__Exercise requirements__: Go through the material and pull out every line with the string "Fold" in it.
--- Provided material Enclosed Below ---
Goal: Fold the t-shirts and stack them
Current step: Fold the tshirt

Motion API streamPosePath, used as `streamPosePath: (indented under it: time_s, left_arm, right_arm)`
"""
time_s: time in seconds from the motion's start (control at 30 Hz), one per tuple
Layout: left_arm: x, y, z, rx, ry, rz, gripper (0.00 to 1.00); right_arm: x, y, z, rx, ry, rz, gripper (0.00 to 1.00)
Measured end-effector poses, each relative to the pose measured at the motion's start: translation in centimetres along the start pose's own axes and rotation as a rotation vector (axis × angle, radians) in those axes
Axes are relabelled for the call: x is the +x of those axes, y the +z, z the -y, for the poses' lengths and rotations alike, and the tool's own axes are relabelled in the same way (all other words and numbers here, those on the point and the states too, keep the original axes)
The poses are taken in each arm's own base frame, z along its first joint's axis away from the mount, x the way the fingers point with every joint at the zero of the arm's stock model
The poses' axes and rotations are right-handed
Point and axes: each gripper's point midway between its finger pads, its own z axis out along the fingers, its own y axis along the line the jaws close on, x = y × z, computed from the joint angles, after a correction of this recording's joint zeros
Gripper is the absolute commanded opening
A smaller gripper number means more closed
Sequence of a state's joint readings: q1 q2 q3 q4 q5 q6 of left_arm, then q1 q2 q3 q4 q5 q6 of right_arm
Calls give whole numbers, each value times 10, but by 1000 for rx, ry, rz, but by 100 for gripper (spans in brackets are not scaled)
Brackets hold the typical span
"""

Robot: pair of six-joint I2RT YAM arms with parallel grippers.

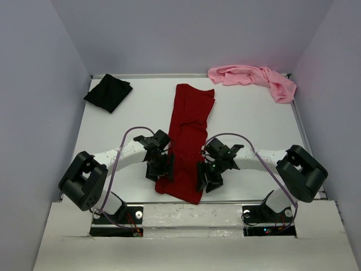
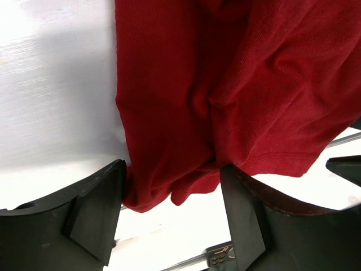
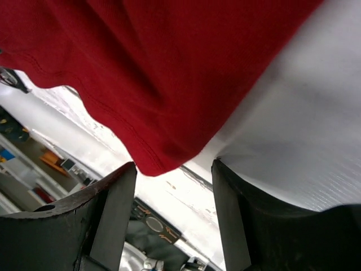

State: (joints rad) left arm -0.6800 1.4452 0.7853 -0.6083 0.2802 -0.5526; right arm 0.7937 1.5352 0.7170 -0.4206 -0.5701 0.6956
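Note:
A dark red t-shirt (image 1: 189, 132) lies as a long narrow strip down the middle of the white table (image 1: 254, 124), its hem at the near edge. My left gripper (image 1: 163, 169) stands at the hem's left corner and my right gripper (image 1: 204, 179) at its right corner. In the left wrist view the left gripper (image 2: 172, 169) is open, with the bunched red corner (image 2: 169, 186) between its fingers. The right gripper (image 3: 174, 165) is open too; the red hem corner (image 3: 152, 158) reaches just to its left finger. A black t-shirt (image 1: 108, 93) lies crumpled at the back left and a light pink t-shirt (image 1: 254, 78) at the back right.
Grey walls (image 1: 39, 101) close in the table on the left, back and right. The near table edge (image 1: 225, 202) runs just behind the red hem, with both arm bases (image 1: 113, 217) below it. Bare white surface lies on either side of the red strip.

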Motion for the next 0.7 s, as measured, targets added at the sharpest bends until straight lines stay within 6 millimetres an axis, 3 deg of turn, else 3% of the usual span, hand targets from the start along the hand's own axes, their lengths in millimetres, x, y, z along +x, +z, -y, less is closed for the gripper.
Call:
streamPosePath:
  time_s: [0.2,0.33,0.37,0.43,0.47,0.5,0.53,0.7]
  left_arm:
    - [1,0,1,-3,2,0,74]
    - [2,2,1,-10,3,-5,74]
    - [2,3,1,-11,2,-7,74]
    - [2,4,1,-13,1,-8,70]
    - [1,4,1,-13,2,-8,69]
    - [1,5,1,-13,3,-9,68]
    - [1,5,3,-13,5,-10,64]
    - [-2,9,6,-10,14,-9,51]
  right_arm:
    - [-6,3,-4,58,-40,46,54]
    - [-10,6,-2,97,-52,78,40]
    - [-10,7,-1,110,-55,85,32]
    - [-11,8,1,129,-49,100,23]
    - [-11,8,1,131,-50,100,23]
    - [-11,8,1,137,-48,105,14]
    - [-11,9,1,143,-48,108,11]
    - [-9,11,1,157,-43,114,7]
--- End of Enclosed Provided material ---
__Solution below__:
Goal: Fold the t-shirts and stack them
Current step: Fold the tshirt

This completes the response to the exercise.